**Exercise requirements**
Among the entries below, find the line with "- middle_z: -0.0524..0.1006", then quote it and each following line up to and including the line with "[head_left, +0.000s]", and nothing else.

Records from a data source
──────

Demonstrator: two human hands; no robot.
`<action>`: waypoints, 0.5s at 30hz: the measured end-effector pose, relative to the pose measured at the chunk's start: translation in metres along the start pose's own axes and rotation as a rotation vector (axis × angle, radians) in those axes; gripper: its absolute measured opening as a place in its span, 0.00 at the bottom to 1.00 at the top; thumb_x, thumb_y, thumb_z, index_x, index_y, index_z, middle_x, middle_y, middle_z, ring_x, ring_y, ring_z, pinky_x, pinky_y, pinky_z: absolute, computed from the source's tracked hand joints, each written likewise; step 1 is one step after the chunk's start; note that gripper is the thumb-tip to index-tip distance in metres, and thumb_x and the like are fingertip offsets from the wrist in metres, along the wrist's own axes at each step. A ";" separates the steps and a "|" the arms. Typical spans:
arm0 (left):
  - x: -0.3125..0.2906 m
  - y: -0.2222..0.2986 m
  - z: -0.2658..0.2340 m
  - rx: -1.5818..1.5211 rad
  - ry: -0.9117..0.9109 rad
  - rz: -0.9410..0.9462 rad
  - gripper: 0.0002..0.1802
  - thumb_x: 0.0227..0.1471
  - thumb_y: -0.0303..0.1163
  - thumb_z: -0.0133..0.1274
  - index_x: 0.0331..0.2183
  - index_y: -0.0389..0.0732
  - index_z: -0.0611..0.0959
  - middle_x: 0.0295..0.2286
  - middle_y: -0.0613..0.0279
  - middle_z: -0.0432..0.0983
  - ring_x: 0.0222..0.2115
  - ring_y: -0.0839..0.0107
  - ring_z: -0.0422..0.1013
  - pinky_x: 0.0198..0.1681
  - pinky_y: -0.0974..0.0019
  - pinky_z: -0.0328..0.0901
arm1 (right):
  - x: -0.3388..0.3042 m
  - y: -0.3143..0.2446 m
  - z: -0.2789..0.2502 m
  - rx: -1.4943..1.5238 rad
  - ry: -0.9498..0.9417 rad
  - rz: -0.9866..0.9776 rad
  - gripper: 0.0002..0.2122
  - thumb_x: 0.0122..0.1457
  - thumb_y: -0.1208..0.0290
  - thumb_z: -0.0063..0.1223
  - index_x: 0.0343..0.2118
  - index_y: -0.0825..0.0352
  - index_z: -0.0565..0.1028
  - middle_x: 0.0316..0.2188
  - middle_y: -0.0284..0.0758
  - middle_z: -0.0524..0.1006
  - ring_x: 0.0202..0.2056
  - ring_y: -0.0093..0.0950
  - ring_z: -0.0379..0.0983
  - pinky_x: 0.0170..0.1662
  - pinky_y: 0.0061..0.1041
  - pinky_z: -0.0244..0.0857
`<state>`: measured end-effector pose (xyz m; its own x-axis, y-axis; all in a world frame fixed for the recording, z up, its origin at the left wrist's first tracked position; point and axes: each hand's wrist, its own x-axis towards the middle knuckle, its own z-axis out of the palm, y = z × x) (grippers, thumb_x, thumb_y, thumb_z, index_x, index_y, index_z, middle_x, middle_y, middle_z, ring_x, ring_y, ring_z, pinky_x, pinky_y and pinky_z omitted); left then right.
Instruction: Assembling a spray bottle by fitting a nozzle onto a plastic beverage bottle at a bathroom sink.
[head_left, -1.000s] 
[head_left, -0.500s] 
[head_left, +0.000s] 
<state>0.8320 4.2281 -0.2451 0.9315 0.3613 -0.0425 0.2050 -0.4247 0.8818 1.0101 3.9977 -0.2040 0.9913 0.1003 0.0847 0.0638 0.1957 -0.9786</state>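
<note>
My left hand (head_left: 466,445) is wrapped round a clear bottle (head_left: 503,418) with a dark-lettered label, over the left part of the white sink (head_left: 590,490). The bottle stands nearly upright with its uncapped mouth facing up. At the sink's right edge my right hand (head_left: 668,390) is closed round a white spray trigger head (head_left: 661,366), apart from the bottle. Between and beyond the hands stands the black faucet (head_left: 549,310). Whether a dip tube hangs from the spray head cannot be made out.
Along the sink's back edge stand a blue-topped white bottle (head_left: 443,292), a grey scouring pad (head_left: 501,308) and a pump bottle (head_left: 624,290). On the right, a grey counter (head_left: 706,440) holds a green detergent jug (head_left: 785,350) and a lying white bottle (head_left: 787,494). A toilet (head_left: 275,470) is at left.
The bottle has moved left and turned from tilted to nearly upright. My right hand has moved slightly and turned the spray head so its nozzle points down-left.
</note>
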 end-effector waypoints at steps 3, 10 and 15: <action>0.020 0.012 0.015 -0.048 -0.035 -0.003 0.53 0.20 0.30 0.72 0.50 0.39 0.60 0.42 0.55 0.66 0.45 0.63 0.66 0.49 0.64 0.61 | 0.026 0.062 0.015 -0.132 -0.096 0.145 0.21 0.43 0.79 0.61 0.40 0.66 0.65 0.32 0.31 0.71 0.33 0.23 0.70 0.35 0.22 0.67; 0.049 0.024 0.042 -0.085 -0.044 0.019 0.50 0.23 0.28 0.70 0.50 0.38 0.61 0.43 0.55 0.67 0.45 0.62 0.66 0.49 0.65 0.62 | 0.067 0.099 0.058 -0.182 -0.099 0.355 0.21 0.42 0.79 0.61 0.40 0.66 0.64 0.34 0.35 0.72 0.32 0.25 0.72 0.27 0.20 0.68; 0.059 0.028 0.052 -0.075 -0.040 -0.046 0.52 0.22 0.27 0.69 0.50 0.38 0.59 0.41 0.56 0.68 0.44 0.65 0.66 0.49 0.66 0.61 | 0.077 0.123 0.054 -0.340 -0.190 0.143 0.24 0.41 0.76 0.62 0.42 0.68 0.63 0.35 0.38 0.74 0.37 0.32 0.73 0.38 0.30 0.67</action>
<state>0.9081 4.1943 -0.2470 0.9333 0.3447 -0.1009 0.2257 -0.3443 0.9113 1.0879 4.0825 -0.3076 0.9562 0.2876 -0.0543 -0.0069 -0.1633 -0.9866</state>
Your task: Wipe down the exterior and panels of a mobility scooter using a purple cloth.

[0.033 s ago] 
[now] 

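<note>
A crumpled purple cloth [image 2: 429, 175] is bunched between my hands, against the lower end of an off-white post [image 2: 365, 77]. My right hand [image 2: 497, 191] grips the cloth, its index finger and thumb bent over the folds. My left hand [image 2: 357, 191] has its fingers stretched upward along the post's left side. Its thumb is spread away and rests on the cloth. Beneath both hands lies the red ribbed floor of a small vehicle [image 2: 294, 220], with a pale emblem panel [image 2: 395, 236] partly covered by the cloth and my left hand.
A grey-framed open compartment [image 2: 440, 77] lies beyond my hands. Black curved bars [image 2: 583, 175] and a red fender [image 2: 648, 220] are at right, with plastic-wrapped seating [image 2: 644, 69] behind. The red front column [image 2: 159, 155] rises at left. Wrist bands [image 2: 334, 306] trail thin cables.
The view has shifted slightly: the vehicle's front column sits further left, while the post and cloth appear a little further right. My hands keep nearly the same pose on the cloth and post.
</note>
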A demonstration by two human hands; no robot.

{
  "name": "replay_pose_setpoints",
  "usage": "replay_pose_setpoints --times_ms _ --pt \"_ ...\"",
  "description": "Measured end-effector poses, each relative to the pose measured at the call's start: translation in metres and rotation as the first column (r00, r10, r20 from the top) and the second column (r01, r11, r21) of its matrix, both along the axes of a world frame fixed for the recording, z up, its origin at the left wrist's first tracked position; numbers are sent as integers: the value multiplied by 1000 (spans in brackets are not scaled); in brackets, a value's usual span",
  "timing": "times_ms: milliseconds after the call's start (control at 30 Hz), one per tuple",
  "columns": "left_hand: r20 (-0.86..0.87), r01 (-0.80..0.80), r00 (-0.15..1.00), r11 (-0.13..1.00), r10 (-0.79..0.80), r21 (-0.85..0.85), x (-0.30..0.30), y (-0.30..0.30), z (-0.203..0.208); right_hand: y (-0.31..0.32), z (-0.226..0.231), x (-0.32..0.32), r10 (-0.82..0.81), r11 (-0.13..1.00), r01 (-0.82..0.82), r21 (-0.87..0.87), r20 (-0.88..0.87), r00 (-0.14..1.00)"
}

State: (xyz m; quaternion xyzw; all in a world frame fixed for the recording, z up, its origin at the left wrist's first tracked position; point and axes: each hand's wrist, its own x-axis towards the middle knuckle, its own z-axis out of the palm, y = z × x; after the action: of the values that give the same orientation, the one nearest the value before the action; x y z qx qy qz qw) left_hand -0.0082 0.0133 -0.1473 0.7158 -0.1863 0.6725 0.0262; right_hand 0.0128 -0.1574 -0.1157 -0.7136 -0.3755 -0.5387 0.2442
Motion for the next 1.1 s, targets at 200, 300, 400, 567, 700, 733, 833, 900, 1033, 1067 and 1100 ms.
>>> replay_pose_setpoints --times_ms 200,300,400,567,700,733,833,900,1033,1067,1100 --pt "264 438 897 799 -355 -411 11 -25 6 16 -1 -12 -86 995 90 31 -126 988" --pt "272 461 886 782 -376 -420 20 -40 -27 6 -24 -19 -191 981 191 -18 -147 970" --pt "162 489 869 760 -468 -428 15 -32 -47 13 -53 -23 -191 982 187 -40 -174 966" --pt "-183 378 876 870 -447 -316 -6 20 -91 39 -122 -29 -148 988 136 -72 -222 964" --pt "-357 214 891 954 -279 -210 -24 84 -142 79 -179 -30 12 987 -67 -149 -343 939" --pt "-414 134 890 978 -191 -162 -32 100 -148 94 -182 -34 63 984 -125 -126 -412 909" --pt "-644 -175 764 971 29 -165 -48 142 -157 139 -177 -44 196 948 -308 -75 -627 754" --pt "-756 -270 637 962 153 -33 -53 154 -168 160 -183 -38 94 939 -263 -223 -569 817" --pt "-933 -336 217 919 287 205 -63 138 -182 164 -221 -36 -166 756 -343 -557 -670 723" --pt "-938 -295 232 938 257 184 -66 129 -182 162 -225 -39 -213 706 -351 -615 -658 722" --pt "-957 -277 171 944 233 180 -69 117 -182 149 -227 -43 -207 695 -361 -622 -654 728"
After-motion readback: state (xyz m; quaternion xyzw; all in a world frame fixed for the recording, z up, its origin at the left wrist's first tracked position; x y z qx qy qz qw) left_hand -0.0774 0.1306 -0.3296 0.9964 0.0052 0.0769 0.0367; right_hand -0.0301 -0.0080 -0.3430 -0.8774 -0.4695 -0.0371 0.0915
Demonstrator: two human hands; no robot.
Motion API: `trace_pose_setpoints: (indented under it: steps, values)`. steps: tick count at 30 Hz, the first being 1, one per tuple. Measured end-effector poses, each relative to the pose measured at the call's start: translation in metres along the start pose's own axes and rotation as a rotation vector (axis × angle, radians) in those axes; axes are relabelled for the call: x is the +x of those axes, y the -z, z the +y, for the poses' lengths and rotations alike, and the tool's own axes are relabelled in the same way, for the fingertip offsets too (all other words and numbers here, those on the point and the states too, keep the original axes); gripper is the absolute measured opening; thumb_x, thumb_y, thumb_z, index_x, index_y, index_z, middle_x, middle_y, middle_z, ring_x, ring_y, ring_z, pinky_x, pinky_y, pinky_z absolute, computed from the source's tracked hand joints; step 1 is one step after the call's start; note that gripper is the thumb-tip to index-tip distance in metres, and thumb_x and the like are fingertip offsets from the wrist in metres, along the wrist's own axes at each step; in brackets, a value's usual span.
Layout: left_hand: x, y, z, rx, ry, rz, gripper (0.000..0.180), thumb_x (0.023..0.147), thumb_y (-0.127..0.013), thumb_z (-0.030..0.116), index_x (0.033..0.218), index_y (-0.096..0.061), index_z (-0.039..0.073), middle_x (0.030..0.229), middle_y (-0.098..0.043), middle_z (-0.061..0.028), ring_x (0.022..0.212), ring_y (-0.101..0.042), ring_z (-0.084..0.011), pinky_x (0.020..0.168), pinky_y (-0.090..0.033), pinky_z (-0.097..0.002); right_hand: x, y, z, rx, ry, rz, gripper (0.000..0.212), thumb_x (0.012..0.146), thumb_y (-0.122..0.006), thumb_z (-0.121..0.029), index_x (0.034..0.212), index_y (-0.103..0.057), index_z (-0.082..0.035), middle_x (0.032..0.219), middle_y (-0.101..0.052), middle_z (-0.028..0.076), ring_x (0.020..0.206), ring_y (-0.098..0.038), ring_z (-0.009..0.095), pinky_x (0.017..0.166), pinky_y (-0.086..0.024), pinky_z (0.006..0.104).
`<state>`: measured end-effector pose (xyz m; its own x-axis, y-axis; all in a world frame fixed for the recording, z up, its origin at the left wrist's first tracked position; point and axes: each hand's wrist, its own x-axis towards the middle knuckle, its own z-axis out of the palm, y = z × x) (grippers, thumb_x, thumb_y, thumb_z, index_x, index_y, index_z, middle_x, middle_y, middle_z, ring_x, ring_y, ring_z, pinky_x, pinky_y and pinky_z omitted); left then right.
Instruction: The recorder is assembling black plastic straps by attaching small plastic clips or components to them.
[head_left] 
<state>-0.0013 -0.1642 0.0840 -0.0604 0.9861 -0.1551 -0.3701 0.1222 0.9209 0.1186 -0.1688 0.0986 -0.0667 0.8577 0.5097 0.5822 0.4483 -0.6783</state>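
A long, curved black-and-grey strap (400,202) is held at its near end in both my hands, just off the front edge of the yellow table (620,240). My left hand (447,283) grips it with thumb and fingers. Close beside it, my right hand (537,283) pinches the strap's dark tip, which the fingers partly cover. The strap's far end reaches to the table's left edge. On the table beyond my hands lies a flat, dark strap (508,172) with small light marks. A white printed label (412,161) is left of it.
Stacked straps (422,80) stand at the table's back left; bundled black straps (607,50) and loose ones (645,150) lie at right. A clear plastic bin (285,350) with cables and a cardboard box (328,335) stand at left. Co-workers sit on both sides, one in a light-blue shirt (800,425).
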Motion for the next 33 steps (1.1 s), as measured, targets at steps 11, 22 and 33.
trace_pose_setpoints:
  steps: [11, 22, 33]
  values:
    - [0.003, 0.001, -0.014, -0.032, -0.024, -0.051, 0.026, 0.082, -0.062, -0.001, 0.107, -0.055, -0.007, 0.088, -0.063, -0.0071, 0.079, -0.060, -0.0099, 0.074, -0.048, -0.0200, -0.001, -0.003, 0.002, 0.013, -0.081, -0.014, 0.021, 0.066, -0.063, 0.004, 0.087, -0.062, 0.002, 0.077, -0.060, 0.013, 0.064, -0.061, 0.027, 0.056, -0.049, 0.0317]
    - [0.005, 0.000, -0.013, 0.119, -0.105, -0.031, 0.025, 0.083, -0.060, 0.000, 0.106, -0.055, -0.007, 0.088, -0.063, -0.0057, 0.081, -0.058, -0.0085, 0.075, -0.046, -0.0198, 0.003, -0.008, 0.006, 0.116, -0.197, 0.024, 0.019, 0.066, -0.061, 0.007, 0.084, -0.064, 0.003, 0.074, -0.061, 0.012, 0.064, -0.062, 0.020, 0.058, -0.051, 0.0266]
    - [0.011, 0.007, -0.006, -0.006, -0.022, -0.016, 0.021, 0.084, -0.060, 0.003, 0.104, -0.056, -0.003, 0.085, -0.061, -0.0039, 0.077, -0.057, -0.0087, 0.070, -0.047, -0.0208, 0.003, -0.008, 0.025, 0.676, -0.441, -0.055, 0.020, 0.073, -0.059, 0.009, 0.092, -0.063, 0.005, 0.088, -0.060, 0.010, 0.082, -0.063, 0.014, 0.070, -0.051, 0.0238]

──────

**Problem solution**
  - middle_z: -0.0524..0.1006
  - ring_x: 0.0202..0.2056
  - ring_y: -0.0093..0.0950
  - ring_z: -0.0379..0.0983
  - pinky_x: 0.0170..0.1662
  - pinky_y: 0.0061..0.1041
  - pinky_z: -0.0244..0.0857
`<state>`: measured end-effector pose (xyz m; its own x-axis, y-axis; all in a world frame fixed for the recording, z up, its origin at the left wrist's first tracked position; point and axes: each hand's wrist, its own x-axis towards the middle knuckle, its own z-axis out of the palm, y = z × x) (grippers, thumb_x, thumb_y, thumb_z, index_x, index_y, index_z, middle_x, middle_y, middle_z, ring_x, ring_y, ring_z, pinky_x, pinky_y and pinky_z omitted); left then right.
Instruction: Assembling a spray bottle by fitting a nozzle onto a plastic beverage bottle at a bathroom sink.
[head_left, -1.000s] 
[head_left, -0.500s] 
[head_left, +0.000s] 

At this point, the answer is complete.